> _EXERCISE PROMPT_: The listing below must be duplicated in full, with nothing altered.
** COLLECTED MATERIAL follows **
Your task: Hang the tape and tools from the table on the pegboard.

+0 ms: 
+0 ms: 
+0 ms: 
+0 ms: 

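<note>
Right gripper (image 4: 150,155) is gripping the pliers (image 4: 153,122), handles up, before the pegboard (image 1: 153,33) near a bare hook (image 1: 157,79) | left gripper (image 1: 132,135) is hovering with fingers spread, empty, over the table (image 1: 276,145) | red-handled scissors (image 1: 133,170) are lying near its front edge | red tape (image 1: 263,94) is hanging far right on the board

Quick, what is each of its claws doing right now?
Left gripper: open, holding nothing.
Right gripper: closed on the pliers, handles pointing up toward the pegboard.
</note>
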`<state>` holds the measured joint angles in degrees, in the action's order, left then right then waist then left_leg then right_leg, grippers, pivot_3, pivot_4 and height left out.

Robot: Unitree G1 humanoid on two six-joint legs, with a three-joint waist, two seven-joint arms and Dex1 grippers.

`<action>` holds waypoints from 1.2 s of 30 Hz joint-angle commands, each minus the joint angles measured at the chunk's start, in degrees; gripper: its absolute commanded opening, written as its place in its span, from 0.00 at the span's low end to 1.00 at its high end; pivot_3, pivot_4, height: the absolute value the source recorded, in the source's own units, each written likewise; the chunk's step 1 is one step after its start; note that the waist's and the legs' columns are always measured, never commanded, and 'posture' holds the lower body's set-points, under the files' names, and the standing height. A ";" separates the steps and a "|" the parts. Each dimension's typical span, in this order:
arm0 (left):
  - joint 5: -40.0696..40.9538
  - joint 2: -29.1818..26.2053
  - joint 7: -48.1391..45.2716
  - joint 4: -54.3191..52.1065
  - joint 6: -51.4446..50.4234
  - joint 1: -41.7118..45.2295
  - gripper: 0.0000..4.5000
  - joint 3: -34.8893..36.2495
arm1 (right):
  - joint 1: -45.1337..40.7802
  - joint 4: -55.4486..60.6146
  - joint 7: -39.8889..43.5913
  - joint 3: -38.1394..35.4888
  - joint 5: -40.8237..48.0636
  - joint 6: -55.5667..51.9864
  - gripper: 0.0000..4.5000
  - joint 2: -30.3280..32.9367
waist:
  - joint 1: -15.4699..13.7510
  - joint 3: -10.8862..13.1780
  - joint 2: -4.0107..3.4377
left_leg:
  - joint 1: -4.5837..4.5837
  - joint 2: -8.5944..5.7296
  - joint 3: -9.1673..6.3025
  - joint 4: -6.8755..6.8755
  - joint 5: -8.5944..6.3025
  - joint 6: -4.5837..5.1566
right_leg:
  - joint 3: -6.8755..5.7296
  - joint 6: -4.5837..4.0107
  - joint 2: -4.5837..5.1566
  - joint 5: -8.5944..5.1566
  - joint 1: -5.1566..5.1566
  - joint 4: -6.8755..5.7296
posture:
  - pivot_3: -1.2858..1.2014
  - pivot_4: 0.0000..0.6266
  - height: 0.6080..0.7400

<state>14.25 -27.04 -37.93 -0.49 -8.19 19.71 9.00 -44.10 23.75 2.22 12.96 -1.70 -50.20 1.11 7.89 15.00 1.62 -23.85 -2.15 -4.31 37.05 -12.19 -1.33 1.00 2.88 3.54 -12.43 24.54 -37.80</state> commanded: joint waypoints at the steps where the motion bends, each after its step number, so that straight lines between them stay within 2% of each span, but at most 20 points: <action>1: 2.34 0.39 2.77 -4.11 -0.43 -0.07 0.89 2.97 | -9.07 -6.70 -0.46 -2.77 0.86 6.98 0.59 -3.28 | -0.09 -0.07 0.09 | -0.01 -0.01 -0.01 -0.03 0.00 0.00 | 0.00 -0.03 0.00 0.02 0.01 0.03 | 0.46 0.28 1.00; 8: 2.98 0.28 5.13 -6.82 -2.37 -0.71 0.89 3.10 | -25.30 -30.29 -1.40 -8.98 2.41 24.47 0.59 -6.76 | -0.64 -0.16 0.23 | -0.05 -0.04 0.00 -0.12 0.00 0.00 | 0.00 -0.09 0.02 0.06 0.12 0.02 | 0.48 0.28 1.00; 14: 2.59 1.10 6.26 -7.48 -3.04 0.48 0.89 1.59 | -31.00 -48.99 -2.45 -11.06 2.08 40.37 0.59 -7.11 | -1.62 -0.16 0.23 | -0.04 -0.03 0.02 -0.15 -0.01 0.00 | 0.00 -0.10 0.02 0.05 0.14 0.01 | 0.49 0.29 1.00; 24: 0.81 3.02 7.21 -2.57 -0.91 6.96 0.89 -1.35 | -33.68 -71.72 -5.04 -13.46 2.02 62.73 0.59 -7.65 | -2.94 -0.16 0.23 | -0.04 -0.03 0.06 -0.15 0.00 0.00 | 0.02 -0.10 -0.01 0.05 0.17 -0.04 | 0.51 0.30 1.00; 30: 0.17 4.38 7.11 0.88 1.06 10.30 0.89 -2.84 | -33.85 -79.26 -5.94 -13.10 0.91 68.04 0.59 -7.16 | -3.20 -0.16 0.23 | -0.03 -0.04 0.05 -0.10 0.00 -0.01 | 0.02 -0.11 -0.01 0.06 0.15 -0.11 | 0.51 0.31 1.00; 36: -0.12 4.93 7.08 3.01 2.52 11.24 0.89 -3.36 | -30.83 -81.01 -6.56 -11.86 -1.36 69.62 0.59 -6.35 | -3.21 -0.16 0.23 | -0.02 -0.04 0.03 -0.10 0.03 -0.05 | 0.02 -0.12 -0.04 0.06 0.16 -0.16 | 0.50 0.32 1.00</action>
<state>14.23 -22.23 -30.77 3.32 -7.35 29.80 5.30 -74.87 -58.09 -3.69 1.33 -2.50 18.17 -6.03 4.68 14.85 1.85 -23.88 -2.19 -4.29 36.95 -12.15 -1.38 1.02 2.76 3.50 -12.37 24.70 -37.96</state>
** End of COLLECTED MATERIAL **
> _RESULT OF THIS TASK_:
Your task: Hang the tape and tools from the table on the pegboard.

+0 ms: 
+0 ms: 
+0 ms: 
+0 ms: 

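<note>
Right gripper (image 4: 150,155) is gripping the pliers (image 4: 153,122), handles up, before the pegboard (image 1: 153,33) near a bare hook (image 1: 157,79) | left gripper (image 1: 132,135) is hovering with fingers spread, empty, over the table (image 1: 276,145) | red-handled scissors (image 1: 133,170) are lying near its front edge | red tape (image 1: 263,94) is hanging far right on the board

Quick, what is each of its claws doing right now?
Left gripper: open, holding nothing.
Right gripper: closed on the pliers, handles pointing up toward the pegboard.
</note>
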`<state>` holds the measured joint angles in degrees, in the action's order, left then right then waist then left_leg then right_leg, grippers, pivot_3, pivot_4 and height left out.

Robot: Unitree G1 humanoid on two six-joint legs, with a three-joint waist, two seven-joint arms and Dex1 grippers.

`<action>` holds waypoints from 1.2 s of 30 Hz joint-angle commands, each minus the joint angles measured at the chunk's start, in degrees; gripper: its absolute commanded opening, written as its place in its span, from 0.00 at the span's low end to 1.00 at its high end; pivot_3, pivot_4, height: the absolute value the source recorded, in the source's own units, each written likewise; the chunk's step 1 is one step after its start; note that the waist's and the legs' columns are always measured, never commanded, and 'posture' holds the lower body's set-points, under the files' names, and the standing height. A ";" separates the steps and a "|" the parts. Each dimension's typical span, in this order:
arm0 (left):
  - joint 5: -40.0696..40.9538
  - joint 2: -29.1818..26.2053
  - joint 7: -48.1391..45.2716
  - joint 4: -54.3191..52.1065
  - joint 6: -51.4446..50.4234
  - joint 1: -41.7118..45.2295
  - gripper: 0.0000..4.5000
  - joint 3: -34.8893..36.2495
arm1 (right):
  - joint 1: -45.1337..40.7802
  - joint 4: -55.4486..60.6146
  - joint 7: -39.8889..43.5913
  - joint 3: -38.1394..35.4888
  - joint 5: -40.8237..48.0636
  - joint 6: -55.5667..51.9864
  - gripper: 0.0000..4.5000
  - joint 2: -30.3280..32.9367
waist:
  - joint 1: -15.4699..13.7510
  - joint 3: -10.8862..13.1780
  - joint 2: -4.0107..3.4377
left_leg:
  - joint 1: -4.5837..4.5837
  - joint 2: -8.5944..5.7296
  - joint 3: -9.1673..6.3025
  - joint 4: -6.8755..6.8755
  - joint 5: -8.5944..6.3025
  - joint 6: -4.5837..5.1566
right_leg:
  - joint 3: -6.8755..5.7296
  - joint 6: -4.5837..4.0107
  - joint 2: -4.5837..5.1566
  - joint 5: -8.5944..5.1566
  - joint 1: -5.1566..5.1566
  - joint 4: -6.8755..5.7296
posture:
  - pivot_3: -1.2858..1.2014
  - pivot_4: 0.0000..0.6266
  - height: 0.6080..0.7400

<state>14.25 -27.04 -37.93 -0.49 -8.19 19.71 9.00 -44.10 23.75 2.22 12.96 -1.70 -50.20 1.11 7.89 15.00 1.62 -23.85 -2.15 -4.31 37.05 -12.19 -1.33 1.00 2.88 3.54 -12.43 24.54 -37.80</state> commanded: joint waypoints at the steps where the motion bends, each after its step number, so that straight lines between them stay within 2% of each span, but at most 20 points: <action>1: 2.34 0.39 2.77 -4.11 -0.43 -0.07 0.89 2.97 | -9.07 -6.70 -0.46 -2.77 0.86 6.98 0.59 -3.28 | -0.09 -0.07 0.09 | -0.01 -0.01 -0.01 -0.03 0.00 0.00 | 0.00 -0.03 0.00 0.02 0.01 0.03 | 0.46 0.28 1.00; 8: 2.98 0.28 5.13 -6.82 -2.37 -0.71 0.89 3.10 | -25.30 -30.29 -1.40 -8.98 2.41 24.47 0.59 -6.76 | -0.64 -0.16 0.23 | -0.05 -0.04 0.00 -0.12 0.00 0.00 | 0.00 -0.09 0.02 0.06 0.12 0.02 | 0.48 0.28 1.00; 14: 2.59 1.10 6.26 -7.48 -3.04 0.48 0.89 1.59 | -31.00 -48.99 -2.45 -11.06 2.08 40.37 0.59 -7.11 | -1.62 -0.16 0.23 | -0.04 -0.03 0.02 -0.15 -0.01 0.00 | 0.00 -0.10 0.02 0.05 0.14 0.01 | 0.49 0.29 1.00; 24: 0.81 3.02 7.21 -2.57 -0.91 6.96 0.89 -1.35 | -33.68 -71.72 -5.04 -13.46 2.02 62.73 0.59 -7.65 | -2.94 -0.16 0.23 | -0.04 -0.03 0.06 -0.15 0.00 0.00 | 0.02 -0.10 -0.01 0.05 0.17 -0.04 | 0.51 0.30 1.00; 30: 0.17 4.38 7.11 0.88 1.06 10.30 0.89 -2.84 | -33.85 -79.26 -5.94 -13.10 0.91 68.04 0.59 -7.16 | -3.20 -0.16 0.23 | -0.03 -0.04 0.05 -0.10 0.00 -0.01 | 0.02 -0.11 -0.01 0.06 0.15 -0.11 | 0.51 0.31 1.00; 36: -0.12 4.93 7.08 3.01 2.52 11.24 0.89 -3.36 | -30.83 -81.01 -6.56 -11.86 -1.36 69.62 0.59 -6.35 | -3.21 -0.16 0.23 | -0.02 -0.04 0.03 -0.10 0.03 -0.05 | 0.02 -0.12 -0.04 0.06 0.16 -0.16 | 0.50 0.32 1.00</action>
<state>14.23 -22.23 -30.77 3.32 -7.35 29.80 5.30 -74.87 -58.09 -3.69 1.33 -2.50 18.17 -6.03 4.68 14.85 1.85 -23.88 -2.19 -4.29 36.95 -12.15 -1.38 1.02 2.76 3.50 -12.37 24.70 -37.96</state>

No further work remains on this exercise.